··· EXTRACTED DATA

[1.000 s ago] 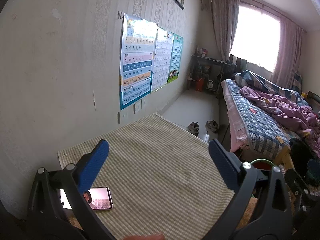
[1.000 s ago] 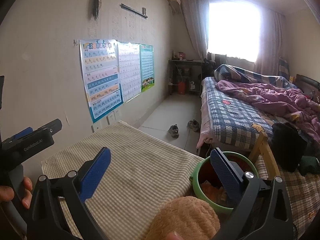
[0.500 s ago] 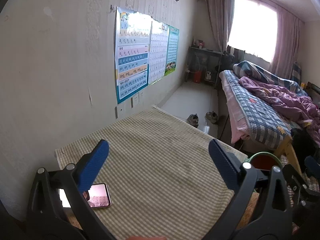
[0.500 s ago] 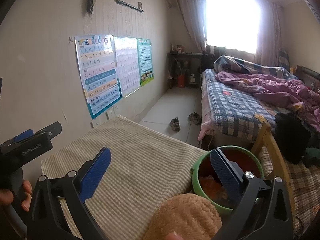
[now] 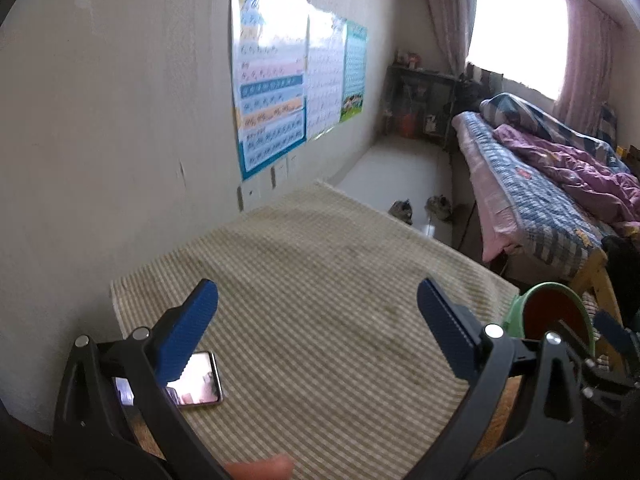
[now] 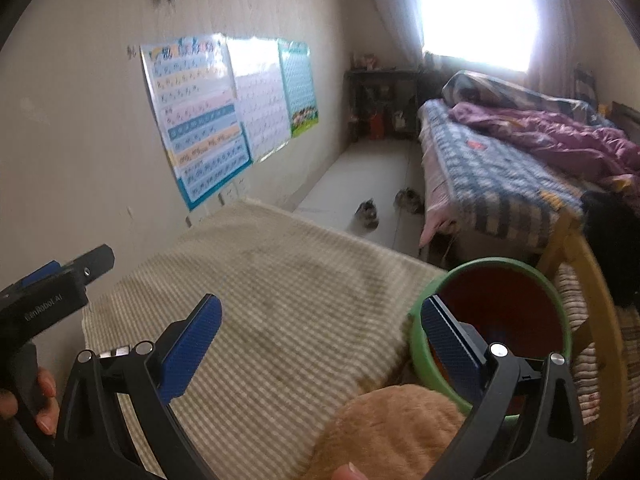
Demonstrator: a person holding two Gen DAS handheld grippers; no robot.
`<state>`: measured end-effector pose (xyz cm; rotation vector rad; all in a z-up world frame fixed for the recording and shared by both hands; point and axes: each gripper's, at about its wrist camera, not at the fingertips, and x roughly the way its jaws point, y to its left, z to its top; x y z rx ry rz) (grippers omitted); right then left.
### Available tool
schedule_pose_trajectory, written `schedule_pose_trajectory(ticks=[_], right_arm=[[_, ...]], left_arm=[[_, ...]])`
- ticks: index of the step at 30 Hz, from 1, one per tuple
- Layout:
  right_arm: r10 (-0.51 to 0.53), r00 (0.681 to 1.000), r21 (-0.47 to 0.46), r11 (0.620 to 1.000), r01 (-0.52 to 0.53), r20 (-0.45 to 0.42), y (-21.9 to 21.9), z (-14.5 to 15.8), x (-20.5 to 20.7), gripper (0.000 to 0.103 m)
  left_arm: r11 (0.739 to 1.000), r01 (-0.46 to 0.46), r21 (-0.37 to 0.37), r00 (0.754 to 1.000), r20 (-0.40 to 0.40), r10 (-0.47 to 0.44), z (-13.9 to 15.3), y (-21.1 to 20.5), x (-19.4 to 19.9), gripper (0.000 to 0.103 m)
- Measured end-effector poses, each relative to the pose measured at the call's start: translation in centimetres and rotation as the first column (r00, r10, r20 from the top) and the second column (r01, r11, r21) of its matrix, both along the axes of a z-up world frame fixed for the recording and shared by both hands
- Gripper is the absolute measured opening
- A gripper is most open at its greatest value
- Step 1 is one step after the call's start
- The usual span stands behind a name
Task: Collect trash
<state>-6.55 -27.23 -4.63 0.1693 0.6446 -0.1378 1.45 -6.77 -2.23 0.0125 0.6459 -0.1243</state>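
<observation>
the left gripper [image 5: 318, 314] has its blue fingers [image 5: 192, 326] spread wide apart with nothing between them, hovering over the checked cloth [image 5: 320, 320] that covers the surface; just under the left finger, near the surface's left edge and close to the near corner, a smartphone [image 5: 192, 380] lies flat with its screen lit; the right gripper [image 6: 320, 334] likewise has its fingers [image 6: 188, 344] wide apart and empty, above the near right part of the same cloth; its right finger overlaps the rim of a green bin [image 6: 422, 344] with a dark red inside, which stands just off the surface's right edge; whether any trash lies in the bin cannot be told, and no loose trash shows on the cloth; a tan fuzzy object [image 6: 384, 428] sits at the near edge beside the bin, its nature unclear; a fingertip [image 6: 348, 472] shows at the bottom of the right view; in that view the left gripper's black body appears at the far left, held by a hand [image 6: 40, 404]; beyond the surface, learning posters [image 5: 276, 76] hang on the wall, a pair of shoes [image 5: 420, 206] lies on the floor, and a bed [image 5: 540, 200] with a plaid sheet and a purple quilt stands under a bright window [image 5: 516, 24]; both views are somewhat blurred.
</observation>
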Motion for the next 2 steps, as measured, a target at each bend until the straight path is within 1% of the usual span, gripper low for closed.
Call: schedule_pose_trajectory(ticks=[2], right_arm=[[0.025, 0.999, 0.001, 1.0, -0.025, -0.044, 0.29, -1.52, 1.71, 0.097]], left_arm=[[1.0, -0.023, -0.002, 1.0, -0.016, 0.023, -0.69, 0.58, 0.51, 0.098]])
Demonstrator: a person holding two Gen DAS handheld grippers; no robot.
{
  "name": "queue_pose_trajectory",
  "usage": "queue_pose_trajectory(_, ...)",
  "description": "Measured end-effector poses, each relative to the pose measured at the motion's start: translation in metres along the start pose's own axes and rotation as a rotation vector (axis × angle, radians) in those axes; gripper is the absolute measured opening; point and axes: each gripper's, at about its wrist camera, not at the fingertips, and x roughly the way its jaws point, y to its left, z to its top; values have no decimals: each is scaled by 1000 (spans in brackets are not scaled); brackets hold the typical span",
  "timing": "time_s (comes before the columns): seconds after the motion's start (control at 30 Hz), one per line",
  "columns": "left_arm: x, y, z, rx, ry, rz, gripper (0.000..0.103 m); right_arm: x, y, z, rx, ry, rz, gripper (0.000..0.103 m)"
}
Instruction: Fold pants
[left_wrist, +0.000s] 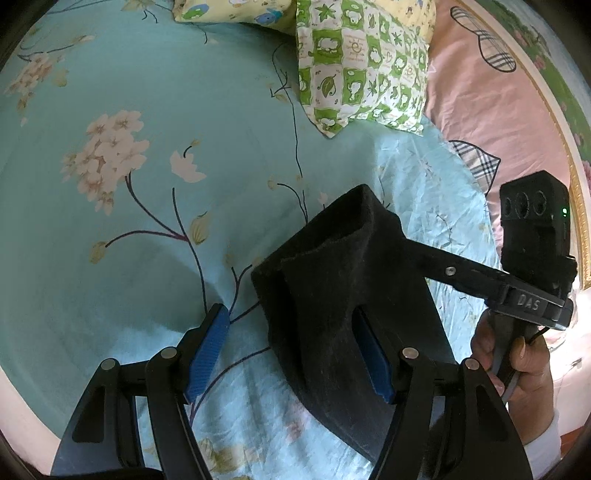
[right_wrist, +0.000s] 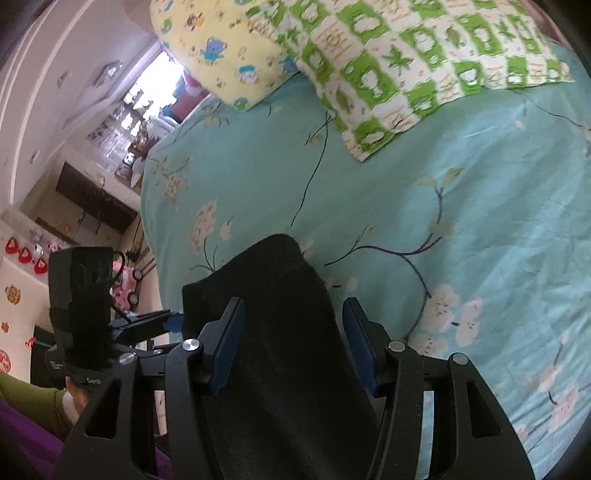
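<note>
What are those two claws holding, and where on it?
The right gripper has its jaws pinched on the black pants, near their bunched top edge; the left gripper is open.

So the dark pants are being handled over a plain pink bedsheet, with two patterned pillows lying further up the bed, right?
Not quite: the bedsheet is turquoise with a flower print, not plain pink. The left wrist view shows it under the dark pants, and the two patterned pillows do lie further up the bed.

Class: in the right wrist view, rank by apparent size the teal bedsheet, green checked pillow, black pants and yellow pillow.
1. teal bedsheet
2. black pants, enlarged by nearness
3. green checked pillow
4. yellow pillow
</note>
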Motion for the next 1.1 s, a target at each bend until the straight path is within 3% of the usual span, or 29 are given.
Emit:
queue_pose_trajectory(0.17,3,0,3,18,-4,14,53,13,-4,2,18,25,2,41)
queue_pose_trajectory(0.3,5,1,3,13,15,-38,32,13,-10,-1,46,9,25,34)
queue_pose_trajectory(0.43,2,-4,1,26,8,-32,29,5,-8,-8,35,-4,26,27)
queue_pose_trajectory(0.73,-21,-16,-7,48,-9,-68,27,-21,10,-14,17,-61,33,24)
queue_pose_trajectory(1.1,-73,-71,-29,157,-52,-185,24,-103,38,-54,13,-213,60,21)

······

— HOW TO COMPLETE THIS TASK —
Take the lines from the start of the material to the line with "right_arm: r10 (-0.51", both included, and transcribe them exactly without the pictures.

— ANSWER BOX —
[1.000 s ago] 
[1.000 s ago] 
[0.500 s ago] 
[0.500 s ago] 
[now] 
[now] 
Demonstrator: a person holding two Gen DAS handheld grippers; no robot.
`<state>`: measured end-effector pose (xyz cm; rotation vector rad; all in a z-up world frame fixed for the recording and shared by both hands; point and axes: each gripper's, at about its wrist camera, not at the fingertips, and x roughly the way its jaws point, y to its left, z to its top; x y z rx ry rz) (grippers omitted); right then left.
### Available tool
schedule_pose_trajectory, written `schedule_pose_trajectory(ticks=[_], right_arm=[[_, ...]], left_arm=[[_, ...]])`
- ticks: index of the step at 30 Hz, from 1, one per tuple
- Layout:
  right_arm: r10 (-0.51 to 0.53), r00 (0.681 to 1.000), r21 (-0.47 to 0.46), r11 (0.620 to 1.000), r01 (-0.52 to 0.53), r20 (-0.45 to 0.42), y (-21.9 to 21.9), z (-14.5 to 15.8), x (-20.5 to 20.7), gripper (0.000 to 0.103 m)

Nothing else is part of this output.